• **Your instructions**: Set down exactly the first line of the entries and every line after it, through the line with "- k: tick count".

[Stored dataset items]
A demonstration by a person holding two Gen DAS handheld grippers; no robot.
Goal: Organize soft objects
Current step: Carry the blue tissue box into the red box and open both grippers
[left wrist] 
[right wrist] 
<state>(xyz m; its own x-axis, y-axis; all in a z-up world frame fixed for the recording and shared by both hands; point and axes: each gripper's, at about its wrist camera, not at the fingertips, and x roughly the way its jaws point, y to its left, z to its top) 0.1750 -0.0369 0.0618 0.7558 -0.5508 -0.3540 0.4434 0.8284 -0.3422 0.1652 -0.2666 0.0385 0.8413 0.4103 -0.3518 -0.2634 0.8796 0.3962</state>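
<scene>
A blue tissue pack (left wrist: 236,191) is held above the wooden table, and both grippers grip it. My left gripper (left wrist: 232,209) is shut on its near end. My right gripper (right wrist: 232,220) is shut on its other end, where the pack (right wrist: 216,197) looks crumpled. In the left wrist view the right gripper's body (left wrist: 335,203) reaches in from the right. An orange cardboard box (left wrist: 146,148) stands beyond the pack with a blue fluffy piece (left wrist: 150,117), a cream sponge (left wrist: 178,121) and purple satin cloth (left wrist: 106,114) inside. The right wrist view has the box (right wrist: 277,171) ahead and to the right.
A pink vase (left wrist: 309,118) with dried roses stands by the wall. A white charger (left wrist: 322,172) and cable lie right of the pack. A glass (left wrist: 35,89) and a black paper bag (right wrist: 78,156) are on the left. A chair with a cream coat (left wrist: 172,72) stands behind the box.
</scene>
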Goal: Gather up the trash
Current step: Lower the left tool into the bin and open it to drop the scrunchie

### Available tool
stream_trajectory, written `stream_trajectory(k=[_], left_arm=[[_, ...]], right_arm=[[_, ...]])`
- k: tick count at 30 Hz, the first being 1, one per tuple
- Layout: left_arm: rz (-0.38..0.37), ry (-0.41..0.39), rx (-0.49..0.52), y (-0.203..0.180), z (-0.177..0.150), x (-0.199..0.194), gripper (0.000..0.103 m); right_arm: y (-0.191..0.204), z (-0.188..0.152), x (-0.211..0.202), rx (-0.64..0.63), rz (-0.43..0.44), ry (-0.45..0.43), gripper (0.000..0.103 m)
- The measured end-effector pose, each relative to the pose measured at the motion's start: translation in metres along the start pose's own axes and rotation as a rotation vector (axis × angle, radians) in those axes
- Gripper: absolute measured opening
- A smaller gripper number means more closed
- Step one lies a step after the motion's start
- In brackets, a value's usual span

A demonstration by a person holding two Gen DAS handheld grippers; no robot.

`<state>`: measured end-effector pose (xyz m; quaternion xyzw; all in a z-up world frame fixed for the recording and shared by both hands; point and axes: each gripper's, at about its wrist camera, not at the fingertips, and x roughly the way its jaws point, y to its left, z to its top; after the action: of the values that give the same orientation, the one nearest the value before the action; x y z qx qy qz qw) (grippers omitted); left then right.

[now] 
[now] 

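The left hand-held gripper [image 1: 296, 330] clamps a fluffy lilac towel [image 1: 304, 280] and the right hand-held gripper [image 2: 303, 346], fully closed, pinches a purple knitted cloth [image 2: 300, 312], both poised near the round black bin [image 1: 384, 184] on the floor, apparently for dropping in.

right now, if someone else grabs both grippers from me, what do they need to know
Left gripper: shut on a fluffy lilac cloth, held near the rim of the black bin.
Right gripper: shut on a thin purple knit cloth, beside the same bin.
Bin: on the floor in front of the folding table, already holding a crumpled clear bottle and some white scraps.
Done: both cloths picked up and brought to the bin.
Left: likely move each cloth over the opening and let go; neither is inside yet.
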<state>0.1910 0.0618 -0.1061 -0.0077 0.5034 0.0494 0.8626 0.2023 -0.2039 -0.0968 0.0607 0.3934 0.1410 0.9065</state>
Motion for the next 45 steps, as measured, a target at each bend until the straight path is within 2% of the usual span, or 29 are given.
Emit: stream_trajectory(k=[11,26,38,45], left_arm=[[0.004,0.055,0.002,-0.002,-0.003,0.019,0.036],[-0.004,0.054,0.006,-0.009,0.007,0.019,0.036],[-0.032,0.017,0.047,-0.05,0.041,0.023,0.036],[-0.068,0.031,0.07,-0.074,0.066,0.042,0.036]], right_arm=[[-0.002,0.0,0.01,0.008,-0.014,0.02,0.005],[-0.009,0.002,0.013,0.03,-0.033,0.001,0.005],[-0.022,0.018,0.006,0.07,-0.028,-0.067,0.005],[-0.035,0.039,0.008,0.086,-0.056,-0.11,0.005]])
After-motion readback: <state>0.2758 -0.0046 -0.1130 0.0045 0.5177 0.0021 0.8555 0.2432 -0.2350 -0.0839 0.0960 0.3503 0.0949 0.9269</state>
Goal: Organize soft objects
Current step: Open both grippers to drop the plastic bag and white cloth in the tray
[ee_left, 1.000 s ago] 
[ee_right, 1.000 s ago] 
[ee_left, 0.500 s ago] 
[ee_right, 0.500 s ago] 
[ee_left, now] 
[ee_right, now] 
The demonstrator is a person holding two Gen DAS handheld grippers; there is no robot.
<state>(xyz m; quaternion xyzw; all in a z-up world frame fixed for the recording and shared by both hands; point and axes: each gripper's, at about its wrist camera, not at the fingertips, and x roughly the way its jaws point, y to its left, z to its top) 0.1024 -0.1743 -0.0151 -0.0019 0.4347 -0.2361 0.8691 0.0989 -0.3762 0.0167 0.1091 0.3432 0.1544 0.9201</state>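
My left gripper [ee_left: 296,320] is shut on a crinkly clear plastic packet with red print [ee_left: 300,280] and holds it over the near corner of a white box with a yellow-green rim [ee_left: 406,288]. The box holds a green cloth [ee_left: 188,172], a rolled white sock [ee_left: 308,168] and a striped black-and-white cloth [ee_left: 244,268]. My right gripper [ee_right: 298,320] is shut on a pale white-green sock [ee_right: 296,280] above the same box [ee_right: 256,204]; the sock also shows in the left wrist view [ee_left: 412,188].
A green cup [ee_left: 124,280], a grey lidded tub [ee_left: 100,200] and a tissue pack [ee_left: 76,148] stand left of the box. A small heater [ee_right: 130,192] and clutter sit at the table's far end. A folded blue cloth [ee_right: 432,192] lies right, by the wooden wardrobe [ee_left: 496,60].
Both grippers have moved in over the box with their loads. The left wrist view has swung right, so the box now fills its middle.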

• **Exercise answer**:
A demonstration by a person holding two Gen DAS handheld grippers; no robot.
Goal: Organize soft objects
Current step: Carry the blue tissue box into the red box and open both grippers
[left wrist] 
[right wrist] 
<state>(xyz m; its own x-axis, y-axis; all in a z-up world frame fixed for the recording and shared by both hands; point and axes: each gripper's, at about its wrist camera, not at the fingertips, and x roughly the way its jaws point, y to its left, z to its top) 0.1750 -0.0369 0.0618 0.7558 -0.5508 -0.3540 0.4434 0.8284 -0.3422 0.1652 -0.2666 0.0385 0.8413 0.4103 -0.3518 -0.2634 0.8796 0.3962</state>
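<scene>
A blue tissue pack (left wrist: 236,191) is held above the wooden table, and both grippers grip it. My left gripper (left wrist: 232,209) is shut on its near end. My right gripper (right wrist: 232,220) is shut on its other end, where the pack (right wrist: 216,197) looks crumpled. In the left wrist view the right gripper's body (left wrist: 335,203) reaches in from the right. An orange cardboard box (left wrist: 146,148) stands beyond the pack with a blue fluffy piece (left wrist: 150,117), a cream sponge (left wrist: 178,121) and purple satin cloth (left wrist: 106,114) inside. The right wrist view has the box (right wrist: 277,171) ahead and to the right.
A pink vase (left wrist: 309,118) with dried roses stands by the wall. A white charger (left wrist: 322,172) and cable lie right of the pack. A glass (left wrist: 35,89) and a black paper bag (right wrist: 78,156) are on the left. A chair with a cream coat (left wrist: 172,72) stands behind the box.
</scene>
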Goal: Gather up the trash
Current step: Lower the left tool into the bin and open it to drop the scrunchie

### Available tool
stream_trajectory, written `stream_trajectory(k=[_], left_arm=[[_, ...]], right_arm=[[_, ...]])`
- k: tick count at 30 Hz, the first being 1, one per tuple

The answer is complete.